なお、その際は直販営業とパートナービジネスを並行して拡大していくのが理想的です。なぜなら、このフェーズは市場を“面”で押さえていく必要があると同時に、アーリーマジョリティ層への認知拡大も進む傾向があるからです。
また、こうしたタイミングの多くは、国による法改正などの外部環境によって加速する傾向もあります。そういった情報の収集も必須です。パートナー企業の力も借りながら、市場を面でカバーしてください。
最悪の場合、関係断絶も……必ずPMFを迎えるべき理由
パートナービジネスを始める条件として、「プロダクト・サービスがPMFを迎えていること」が必須であるとお伝えしました。それには、次のような理由があります。
- プロダクト・サービスがピボットした際、パートナー企業への再オンボーディングにコストがかかる
- すでにパートナー企業が顧客へ紹介していた場合、トラブルの原因となり、最悪の場合は関係が断絶する
パートナー契約を結び、勉強会を実施したあとで、提供するプロダクト・サービスの方向性を大きく変えたとします。

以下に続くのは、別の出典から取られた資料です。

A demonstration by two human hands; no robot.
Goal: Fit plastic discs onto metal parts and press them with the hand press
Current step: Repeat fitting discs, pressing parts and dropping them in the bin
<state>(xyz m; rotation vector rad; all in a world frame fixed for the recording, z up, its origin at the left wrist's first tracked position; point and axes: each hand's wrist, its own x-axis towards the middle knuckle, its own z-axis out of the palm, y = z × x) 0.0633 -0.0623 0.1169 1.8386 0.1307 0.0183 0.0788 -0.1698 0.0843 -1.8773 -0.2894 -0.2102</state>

その場合、パートナー企業に対して、再度勉強会を実施する必要が出てきます。これが何度も繰り返されると、どうなるでしょうか?もしパートナー企業が競合製品も扱っている場合、「このプロダクトは不安定で顧客に紹介しにくい。他社の製品を紹介しよう」と判断される可能性が高くなります。
また、すでにパートナー企業が顧客へ紹介を済ませたあとであれば、最悪の場合、顧客との間にトラブルが発生し、パートナー企業が自社との関係を断つ原因となります。加えて、パートナー企業の業界内で悪評が広まってしまうケースもあるでしょう。
こうした事態を防ぐためにも、プロダクト・サービスを安定して売ることができる状態、つまりPMFを迎えるまでは、パートナービジネスを始めるのは控えるべきです。